Non-regular employment should continue to soar with the rise in the participation rate of women and seniors – categories that both tend to work more in part-time, low-paid jobs. For women, this is due to family obligations and the lack of childcare facilities which make it harder to take up regular positions demanding longer hours - and in particular overtime. Households are also entitled to tax breaks if the 2nd earner's salary is below a certain threshold, creating a low-wage trap. With regard to senior workers, working conditions for the over-60s tend to deteriorate due to a specifically Japanese phenomenon: companies are legally obliged to keep on anyone over 60 who wants to carry on working, but do not have to offer the same terms of contract. In practice, therefore, regular employees receive a large "end-of-career" payoff when they turn 60, then switch to a contract with a lower salary and/or status, sometimes for doing exactly the same job.

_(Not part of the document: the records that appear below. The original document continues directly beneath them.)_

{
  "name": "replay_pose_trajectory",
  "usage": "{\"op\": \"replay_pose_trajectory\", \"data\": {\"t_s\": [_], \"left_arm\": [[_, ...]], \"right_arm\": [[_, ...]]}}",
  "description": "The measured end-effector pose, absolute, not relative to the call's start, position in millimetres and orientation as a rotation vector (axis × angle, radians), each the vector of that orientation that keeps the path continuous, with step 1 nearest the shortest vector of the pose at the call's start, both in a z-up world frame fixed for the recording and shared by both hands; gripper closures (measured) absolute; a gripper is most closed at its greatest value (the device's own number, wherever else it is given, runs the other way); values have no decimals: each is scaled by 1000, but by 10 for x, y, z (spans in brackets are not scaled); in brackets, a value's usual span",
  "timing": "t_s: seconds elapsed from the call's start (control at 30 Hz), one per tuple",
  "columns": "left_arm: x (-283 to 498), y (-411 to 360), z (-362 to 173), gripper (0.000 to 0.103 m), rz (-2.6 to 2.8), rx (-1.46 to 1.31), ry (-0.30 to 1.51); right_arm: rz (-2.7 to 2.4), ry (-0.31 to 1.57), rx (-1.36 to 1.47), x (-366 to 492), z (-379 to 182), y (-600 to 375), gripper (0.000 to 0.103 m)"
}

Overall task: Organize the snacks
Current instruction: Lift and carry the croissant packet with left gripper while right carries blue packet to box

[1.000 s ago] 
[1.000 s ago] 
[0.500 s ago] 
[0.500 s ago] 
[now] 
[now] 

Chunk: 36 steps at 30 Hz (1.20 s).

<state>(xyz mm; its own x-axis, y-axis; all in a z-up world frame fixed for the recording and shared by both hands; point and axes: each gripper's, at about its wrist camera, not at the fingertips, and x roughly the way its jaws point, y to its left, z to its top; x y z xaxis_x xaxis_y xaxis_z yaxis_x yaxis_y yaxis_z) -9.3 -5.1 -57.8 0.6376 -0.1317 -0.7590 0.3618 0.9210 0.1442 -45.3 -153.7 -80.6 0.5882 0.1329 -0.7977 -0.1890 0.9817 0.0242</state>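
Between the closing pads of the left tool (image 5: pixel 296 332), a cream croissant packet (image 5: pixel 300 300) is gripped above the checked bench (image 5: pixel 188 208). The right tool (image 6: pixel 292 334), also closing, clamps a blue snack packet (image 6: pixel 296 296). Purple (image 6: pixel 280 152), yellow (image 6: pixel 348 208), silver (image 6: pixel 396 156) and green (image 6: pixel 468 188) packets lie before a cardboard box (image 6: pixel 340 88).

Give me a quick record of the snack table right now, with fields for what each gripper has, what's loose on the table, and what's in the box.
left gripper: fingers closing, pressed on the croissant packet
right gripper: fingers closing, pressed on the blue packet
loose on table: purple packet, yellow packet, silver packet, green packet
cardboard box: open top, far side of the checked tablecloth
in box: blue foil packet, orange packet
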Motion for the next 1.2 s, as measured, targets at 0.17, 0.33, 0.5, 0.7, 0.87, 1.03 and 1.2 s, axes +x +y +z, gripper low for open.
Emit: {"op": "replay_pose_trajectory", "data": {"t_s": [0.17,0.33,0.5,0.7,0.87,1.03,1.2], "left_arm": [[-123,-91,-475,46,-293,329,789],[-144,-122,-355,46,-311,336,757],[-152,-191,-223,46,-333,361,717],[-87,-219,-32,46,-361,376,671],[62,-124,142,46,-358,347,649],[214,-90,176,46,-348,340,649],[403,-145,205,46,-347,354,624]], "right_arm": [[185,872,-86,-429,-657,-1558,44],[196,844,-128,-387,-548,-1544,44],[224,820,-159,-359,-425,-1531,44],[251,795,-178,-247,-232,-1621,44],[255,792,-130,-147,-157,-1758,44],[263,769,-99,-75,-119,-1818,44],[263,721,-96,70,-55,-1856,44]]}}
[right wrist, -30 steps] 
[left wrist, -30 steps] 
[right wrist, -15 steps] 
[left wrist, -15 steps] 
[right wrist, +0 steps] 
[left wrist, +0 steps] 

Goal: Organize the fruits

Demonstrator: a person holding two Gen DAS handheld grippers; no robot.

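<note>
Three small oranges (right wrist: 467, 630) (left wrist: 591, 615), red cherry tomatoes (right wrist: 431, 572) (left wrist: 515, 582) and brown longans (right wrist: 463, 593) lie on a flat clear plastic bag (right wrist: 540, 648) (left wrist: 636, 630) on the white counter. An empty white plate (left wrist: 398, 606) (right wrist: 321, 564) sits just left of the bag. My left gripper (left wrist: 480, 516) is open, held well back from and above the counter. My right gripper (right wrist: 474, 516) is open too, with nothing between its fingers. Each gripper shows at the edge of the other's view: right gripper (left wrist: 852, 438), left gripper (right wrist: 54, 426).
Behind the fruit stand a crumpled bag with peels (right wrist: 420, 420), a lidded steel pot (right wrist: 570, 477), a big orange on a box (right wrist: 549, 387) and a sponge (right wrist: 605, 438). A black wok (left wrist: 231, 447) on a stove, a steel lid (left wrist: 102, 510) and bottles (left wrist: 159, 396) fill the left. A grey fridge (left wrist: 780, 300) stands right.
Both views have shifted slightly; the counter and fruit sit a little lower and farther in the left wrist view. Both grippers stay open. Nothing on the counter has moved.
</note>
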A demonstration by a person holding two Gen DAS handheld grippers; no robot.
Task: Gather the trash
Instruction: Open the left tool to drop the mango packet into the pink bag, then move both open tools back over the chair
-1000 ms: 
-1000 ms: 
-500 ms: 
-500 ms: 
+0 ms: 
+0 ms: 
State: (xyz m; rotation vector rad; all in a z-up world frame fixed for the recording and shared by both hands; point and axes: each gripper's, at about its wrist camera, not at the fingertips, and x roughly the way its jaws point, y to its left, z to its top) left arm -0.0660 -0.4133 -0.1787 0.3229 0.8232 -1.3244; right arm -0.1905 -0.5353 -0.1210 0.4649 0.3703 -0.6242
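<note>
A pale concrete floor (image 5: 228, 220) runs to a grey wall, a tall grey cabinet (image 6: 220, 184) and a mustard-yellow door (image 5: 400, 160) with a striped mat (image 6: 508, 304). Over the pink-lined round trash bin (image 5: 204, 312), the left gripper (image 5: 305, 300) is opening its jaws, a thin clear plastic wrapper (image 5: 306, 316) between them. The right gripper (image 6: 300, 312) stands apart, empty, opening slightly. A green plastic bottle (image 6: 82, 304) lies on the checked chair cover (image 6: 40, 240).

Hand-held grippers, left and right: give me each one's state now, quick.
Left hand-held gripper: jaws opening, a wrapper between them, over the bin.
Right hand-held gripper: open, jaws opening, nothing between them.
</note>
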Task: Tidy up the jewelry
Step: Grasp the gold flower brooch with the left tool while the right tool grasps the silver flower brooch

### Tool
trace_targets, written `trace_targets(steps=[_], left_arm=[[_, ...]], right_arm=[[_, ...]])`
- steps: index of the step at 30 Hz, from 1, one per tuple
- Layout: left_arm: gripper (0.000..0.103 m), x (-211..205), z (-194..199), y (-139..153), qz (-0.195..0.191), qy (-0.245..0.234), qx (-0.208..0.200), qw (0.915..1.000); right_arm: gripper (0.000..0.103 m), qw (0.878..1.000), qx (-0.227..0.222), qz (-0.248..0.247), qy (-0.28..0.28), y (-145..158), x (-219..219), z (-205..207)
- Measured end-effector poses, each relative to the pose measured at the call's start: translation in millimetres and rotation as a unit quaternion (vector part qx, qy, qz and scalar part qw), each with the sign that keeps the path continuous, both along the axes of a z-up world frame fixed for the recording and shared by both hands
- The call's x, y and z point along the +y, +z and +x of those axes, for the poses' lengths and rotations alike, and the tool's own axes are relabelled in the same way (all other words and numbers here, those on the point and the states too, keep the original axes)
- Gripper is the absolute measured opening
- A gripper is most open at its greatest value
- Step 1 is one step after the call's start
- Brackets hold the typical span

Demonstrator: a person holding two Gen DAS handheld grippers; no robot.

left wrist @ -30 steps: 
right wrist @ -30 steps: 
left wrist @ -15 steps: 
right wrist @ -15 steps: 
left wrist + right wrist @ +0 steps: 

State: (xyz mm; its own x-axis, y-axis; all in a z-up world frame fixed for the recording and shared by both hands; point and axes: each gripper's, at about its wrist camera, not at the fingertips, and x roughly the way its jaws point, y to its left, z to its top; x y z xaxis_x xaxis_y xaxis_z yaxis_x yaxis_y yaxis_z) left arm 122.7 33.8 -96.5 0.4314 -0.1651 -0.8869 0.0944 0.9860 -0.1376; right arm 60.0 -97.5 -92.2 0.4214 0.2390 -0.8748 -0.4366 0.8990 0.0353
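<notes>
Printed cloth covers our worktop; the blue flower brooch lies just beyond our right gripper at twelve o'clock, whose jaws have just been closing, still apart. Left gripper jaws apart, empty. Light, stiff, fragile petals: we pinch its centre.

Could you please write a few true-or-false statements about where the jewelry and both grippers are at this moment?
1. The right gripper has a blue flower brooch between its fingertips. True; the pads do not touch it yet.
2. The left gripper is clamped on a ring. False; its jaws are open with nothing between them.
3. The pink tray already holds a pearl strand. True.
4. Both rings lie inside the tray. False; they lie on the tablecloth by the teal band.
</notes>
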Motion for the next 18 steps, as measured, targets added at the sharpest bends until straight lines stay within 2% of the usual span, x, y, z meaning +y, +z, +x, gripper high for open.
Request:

Reducing this duality between regular and non-regular workers would require major structural changes. A number of reforms in the pipeline aim to tackle this issue: "Equal pay for equal work" seeks to reduce the pay gap between worker categories, while "Work-style Reform" aims to improve work-life balance by limiting overtime to 60 hours per month. However, it is still not sure when they will be introduced, and implementing them is likely to raise problems, such as how authorities can monitor pay equality in practice.